After his whirlwind start, Ramaphosa’s challenges now include keeping the unions on side as the government overhauls cash-strapped national carrier South African Airways (SAA) and heavily indebted state power utility Eskom.
Perhaps his stiffest test will be to push through land expropriation, as promised, to address racial disparities in ownership – while keeping the left wing of the ruling African National Congress (ANC) on board and not scaring off investors.
Parliament passed a motion last month seeking to change the constitution to allow land expropriation without compensation. Ramaphosa has promised to speed up the transfer of land to black people, but has stressed the need to preserve food security.
“A big deliverable is to initiate the land debate under his leadership to control the narrative and discourse. Should he fail to do this, he runs the risk of undoing the good work already done,” said Daniel Silke, director of Political Futures Consultancy.
Ramaphosa’s negotiating skills have been respected for decades, ever since Nelson Mandela turned to the former trade union boss to lead the successful negotiations to end white minority rule.
More recently, Ramaphosa had to strike a fine balance between applying pressure on Zuma to go, while still affording him a dignified exit. Now, same analysts say land reform is Ramaphosa’s litmus test.
“Are we over-estimating Ramaphosa’s ability to deal with this land issue? It is undoubtedly one of his biggest challenges. Investors are worried about this and watching him very closely,” said independent political analyst Nic Borain.

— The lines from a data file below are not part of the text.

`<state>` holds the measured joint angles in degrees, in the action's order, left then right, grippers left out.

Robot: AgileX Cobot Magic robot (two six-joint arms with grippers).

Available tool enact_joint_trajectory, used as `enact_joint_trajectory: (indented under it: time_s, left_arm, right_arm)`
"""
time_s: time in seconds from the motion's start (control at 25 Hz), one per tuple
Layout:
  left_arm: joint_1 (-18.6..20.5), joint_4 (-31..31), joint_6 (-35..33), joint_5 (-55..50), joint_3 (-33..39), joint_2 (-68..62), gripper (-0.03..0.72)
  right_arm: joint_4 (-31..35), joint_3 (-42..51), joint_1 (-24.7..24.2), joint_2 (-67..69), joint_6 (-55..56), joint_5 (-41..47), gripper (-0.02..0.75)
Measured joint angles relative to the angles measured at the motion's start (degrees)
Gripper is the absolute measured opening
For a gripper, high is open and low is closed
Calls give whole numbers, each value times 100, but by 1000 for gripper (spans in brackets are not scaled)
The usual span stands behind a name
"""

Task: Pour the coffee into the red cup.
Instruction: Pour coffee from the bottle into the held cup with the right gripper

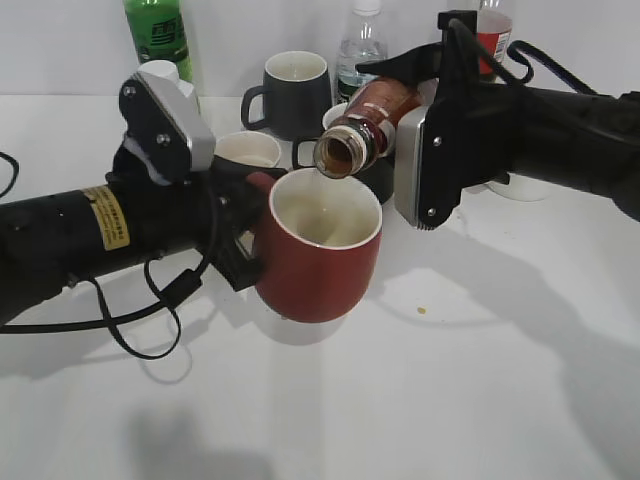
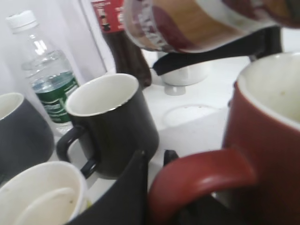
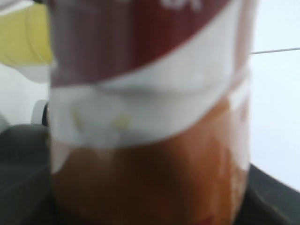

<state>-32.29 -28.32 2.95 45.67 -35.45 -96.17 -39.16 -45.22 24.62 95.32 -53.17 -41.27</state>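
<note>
The red cup point(image 1: 318, 262) is at the middle of the table, its pale inside showing. My left gripper point(image 1: 243, 222) is shut on its loop handle point(image 2: 197, 180); the cup's wall also shows in the left wrist view point(image 2: 267, 154). My right gripper point(image 1: 432, 120) is shut on the coffee bottle point(image 1: 372, 118). The bottle is tipped nearly flat, its open mouth point(image 1: 336, 155) just above the cup's far rim. It crosses the top of the left wrist view point(image 2: 197, 23) and fills the right wrist view point(image 3: 150, 117), hiding the fingers. I see no stream of liquid.
Behind the cup stand a dark grey mug point(image 1: 292, 92), a black mug point(image 2: 115, 124), a white cup point(image 1: 248, 150), a green bottle point(image 1: 158, 35), a clear water bottle point(image 1: 362, 45) and a cola bottle point(image 2: 123, 47). A small stain point(image 1: 421, 310) lies right of the cup.
</note>
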Motion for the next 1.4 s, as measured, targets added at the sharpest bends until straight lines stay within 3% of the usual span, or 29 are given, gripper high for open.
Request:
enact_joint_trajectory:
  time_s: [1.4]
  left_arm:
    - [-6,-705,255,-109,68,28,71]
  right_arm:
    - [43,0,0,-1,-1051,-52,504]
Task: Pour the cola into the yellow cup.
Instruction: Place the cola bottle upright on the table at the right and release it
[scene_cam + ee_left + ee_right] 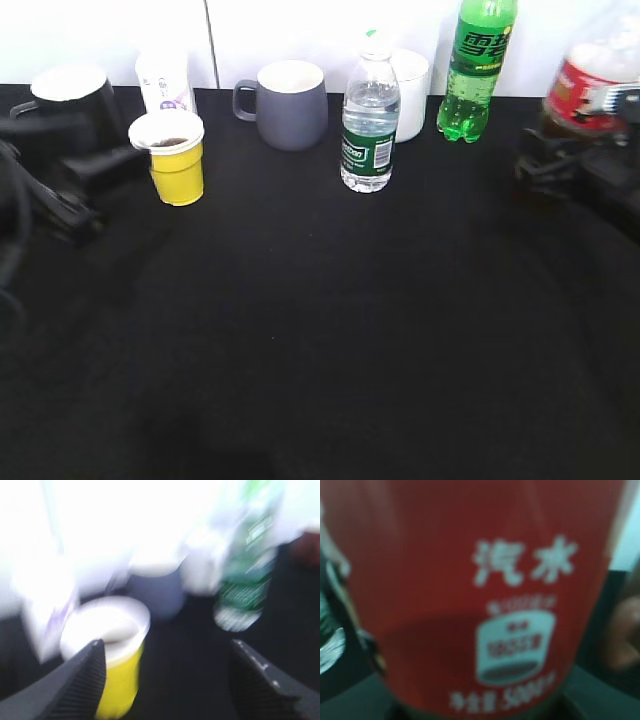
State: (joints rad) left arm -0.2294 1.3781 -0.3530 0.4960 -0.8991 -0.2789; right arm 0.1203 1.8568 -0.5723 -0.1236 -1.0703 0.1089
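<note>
The yellow cup (177, 160) stands on the black table at the back left, with a little dark liquid in it. In the left wrist view the cup (116, 670) sits just beside the left finger. My left gripper (108, 166) (167, 667) is open, and the cup lies at its left finger, not between the jaws. The cola (588, 88) is at the far right edge, held off the table by my right gripper (585, 150). Its red label (485, 605) fills the right wrist view and hides the fingers.
Along the back stand a black mug (70, 92), a white carton (165, 78), a grey mug (291, 105), a small water bottle (369, 125), a white mug (412, 80) and a green soda bottle (477, 70). The water bottle (245, 585) shows blurred in the left wrist view.
</note>
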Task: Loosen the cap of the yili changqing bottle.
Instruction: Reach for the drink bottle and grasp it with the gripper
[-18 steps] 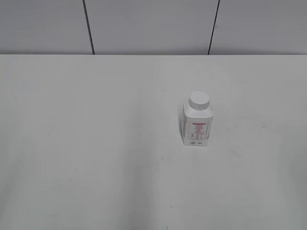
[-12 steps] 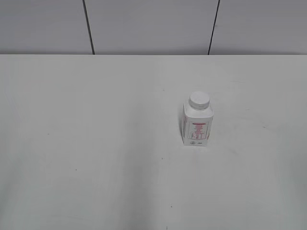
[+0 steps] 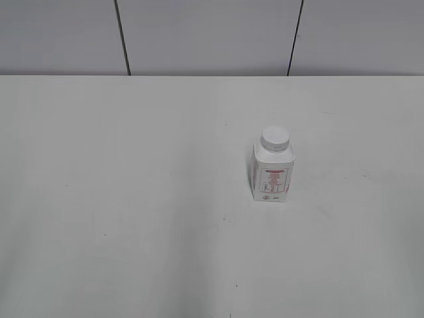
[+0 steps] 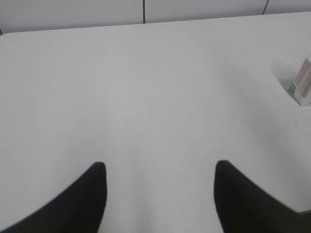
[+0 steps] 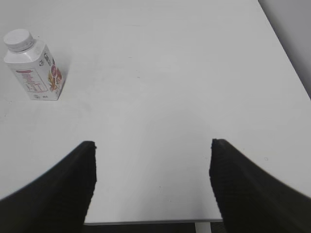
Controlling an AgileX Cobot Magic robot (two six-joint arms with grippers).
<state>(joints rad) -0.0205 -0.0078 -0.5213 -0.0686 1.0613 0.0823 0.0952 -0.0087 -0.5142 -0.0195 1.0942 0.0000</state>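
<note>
We find the left tool [image 4: 159,167] with its two dark fingers spread wide, nothing between them, held above the surface [image 4: 146,87]. We find the right tool [image 5: 151,145] likewise spread and unloaded. Neither arm appears in the exterior view.

Looking down at a slant onto a white table [image 3: 132,199], taking up most of the exterior view and meeting a grey panelled wall [image 3: 205,33] along the far edge. Showing two thin dark vertical lines in that wall, a left seam [image 3: 122,36] and a right seam [image 3: 295,36], standing well apart. Carrying a few tiny dark specks [image 3: 224,219] on the tabletop, scattered toward the near side. Ending in a rounded far corner [image 4: 4,35] in the left wrist view. Running back at a slant along the table's side edge [image 5: 284,48] in the right wrist view, with a grey surface [image 5: 299,29] lying just beyond.
</note>
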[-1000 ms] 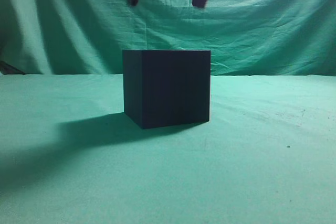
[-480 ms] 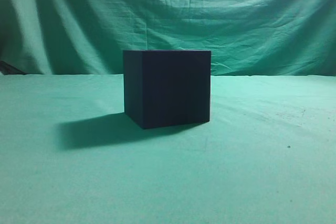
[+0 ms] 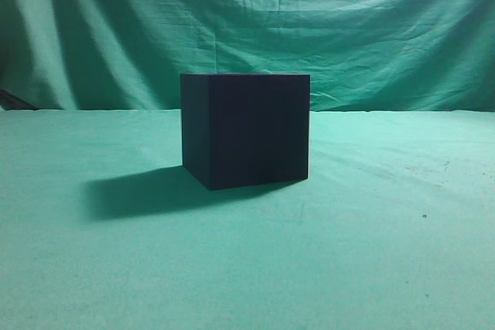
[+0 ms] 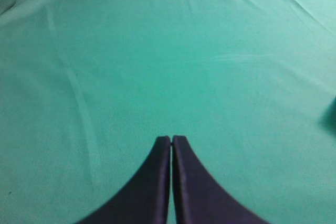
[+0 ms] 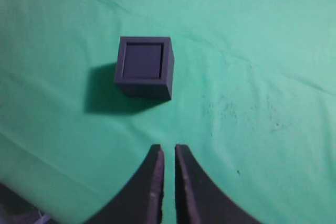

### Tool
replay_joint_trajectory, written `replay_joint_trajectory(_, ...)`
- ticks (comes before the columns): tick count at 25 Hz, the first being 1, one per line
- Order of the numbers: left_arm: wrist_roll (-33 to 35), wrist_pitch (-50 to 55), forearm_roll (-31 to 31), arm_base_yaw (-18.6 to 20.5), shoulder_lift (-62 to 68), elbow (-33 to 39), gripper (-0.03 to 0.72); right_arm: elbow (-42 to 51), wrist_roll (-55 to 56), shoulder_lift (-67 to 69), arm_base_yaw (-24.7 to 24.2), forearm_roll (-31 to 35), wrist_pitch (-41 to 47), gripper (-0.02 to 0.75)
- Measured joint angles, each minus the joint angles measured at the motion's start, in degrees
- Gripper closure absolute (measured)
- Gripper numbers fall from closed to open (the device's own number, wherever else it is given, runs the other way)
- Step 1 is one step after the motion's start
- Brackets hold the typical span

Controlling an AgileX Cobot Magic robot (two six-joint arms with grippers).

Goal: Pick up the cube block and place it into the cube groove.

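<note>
Now we see the cube groove (image 3: 246, 130) standing alone on the green cloth (image 3: 371, 253), and we take it as our landmark. From above, in the right wrist view, the cube block (image 5: 143, 60) sits inside the groove, its lighter face framed by the dark walls. Our right gripper (image 5: 168, 149) hangs well above the groove, fingers nearly pressed together and empty. Our left gripper (image 4: 171, 140), fingertips touching, hangs over bare cloth away from the groove.

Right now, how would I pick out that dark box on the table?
Find the green cloth covering the table. At its middle stands the only object: a near-black cube-shaped box with plain matte sides, casting a shadow to its left.
</note>
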Motion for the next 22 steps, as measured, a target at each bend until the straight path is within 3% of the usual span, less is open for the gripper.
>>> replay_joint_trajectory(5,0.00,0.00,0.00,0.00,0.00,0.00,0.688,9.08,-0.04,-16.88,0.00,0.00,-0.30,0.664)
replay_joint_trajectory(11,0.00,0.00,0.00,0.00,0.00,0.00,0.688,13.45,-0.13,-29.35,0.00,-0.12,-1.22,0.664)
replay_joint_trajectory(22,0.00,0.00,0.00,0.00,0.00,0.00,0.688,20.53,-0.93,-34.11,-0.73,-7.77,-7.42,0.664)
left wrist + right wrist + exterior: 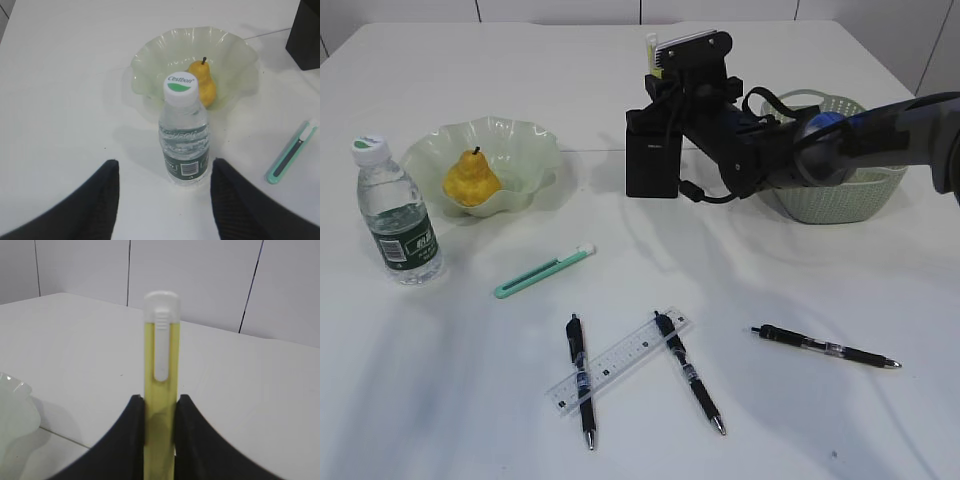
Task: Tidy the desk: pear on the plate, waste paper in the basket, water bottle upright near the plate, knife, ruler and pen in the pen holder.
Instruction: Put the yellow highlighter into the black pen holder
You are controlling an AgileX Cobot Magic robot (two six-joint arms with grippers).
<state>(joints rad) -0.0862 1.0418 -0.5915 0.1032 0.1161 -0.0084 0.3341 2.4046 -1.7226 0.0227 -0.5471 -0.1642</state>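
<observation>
Nearest on the white bench lie three black pens: one crossing under the single clear ruler, a second crossing the ruler's far end, and a third lying alone to the right. Just beyond them, one mint-green utility knife rests flat and slanted.

To the left, one water bottle stands upright just beside the one wavy green plate, and the single yellow pear sits in that plate. In the left wrist view the left end effector hangs with its dark fingers spread wide on either side of the bottle, touching nothing; the arm itself is outside the exterior view.

Farther back, the one black pen holder is partly covered by the right arm, which reaches across from the right and also hides much of the grey-green basket; its contents cannot be made out. The right end effector is narrowed onto a yellow pen-like tool with a white cap, held upright above the pen holder; its lower end is hidden.
</observation>
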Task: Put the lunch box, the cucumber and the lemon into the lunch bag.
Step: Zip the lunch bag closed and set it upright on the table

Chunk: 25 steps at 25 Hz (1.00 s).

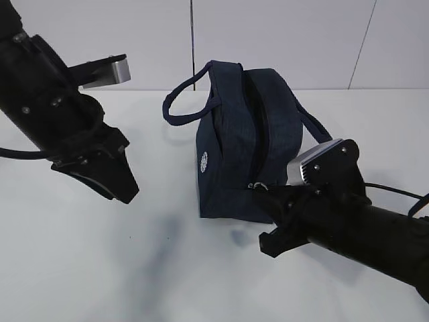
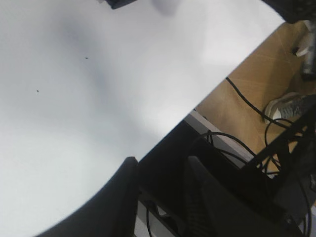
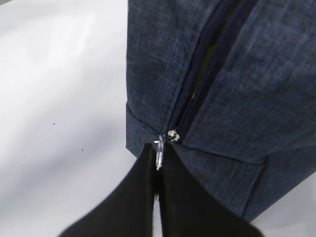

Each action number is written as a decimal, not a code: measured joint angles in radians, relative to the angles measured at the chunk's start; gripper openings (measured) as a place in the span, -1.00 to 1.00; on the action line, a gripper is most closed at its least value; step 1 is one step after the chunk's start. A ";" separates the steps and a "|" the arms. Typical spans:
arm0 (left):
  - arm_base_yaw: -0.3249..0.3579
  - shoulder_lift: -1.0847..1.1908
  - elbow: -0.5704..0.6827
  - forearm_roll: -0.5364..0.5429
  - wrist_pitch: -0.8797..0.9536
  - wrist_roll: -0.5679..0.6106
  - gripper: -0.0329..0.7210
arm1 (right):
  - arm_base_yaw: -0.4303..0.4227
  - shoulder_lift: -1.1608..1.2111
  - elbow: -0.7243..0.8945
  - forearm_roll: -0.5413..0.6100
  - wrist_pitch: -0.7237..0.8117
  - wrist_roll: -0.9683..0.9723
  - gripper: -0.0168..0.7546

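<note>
The dark navy lunch bag (image 1: 244, 137) stands on the white table with its white round logo facing front. It also fills the right wrist view (image 3: 222, 74). My right gripper (image 1: 263, 191) is shut on the silver ring pull (image 3: 159, 154) of the zipper, at the bag's lower front corner. The zipper seam above it gapes slightly. My left gripper (image 1: 124, 191) hangs open and empty above the table, left of the bag; in the left wrist view (image 2: 158, 170) its fingers stand apart over the table edge. The lunch box, cucumber and lemon are out of view.
The bag's loop handles (image 1: 181, 100) stick out to the left and right. The table's front edge (image 2: 212, 94) runs diagonally in the left wrist view, with floor, cables and equipment (image 2: 276, 123) beyond it.
</note>
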 joint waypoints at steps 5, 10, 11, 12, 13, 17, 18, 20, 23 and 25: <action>0.000 0.000 0.031 0.000 -0.076 0.030 -0.13 | 0.000 -0.018 0.000 -0.001 0.000 0.000 -0.91; -0.035 0.000 0.033 0.000 -0.181 0.095 -0.07 | 0.000 -0.024 0.000 -0.002 -0.006 0.000 -0.91; -0.052 0.002 0.033 0.000 -0.195 0.109 -0.06 | 0.000 -0.024 0.000 -0.002 -0.014 0.000 -0.91; -0.072 0.007 0.033 -0.002 -0.211 0.126 -0.06 | 0.000 -0.024 0.000 -0.002 -0.021 0.000 -0.91; -0.093 0.015 0.033 -0.002 -0.223 0.139 -0.06 | 0.000 -0.024 0.000 -0.002 -0.025 0.000 -0.91; -0.154 0.062 0.035 0.002 -0.298 0.157 -0.06 | 0.000 -0.033 -0.015 -0.002 -0.029 0.000 -0.91; -0.165 0.070 0.035 0.004 -0.320 0.159 -0.06 | 0.000 -0.039 -0.015 -0.002 -0.029 0.000 -0.91; -0.183 0.081 0.035 0.008 -0.352 0.164 -0.06 | 0.000 -0.052 -0.015 0.002 -0.029 0.000 -0.91; -0.204 0.100 0.035 0.022 -0.405 0.170 -0.06 | 0.000 -0.059 -0.015 0.008 -0.031 0.000 -0.91; -0.210 0.116 0.035 0.021 -0.433 0.172 -0.06 | 0.000 -0.059 -0.015 0.011 -0.031 0.000 -0.91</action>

When it comes to South Africa’s struggling state-run companies, Ramaphosa will need to perform a similar balancing act and he has already named respected former finance minister Pravin Gordhan as minister of public enterprises.
Eskom and SAA are both weighed down by massive wage bills but the country’s powerful unions are likely to dig in their heels at any attempt to cut jobs, especially with elections looming in 2019.
Influential labour leaders, sections of the ANC and the opposition Economic Freedom Fighters are also likely to balk at any moves to partially privatise the companies, which is one strategy backed by the Treasury.
South African Airways runs one of Africa’s biggest fleets but years of operational losses have left it on the brink of bankruptcy. It needed a bailout in July to repay debt and 20 billion rand ($2 billion) in state guarantees to keep it afloat.
Eskom received a 5-billion rand loan in February from the state’s Public Investment Corporation (PIC), which holds a large amount of government bonds and ranks as Africa’s biggest investment fund, or it would have defaulted on its debts.
“There is going to be some tension when these job cuts are announced. It is a delicate balance because it could impact the support base of the party ahead of next year’s elections,” said Borain.
Still, Ramaphosa has already taken the politically risky step of raising value-added tax (VAT) for the first time since apartheid to try to reduce the budget deficit and analysts say he is unlikely to back down on reforms.
“He did not give in to populism on the VAT; this was a good example of him having to do something unpopular but necessary,” Borain said. “He is known to be a good negotiator.”
Finance minister Nhlanhla Nene expressed hope on Monday that S&P Global Ratings and Fitch might also look favourably on South Africa during upcoming reviews, saying investors he had met at a roadshow in London before Moody’s decision were upbeat.
S&P downgraded South African local currency debt to “junk” in November citing a deterioration in the economic outlook and public finances. Fitch cut its rating in April to sub-investment grade after Zuma fired Gordhan as finance minister. S&P will publish its review on May 25. Fitch has not given a date.
“I want to call this a honeymoon phase – and it is for that reason that we cannot be complacent about it,” Nene told Talk Radio 702.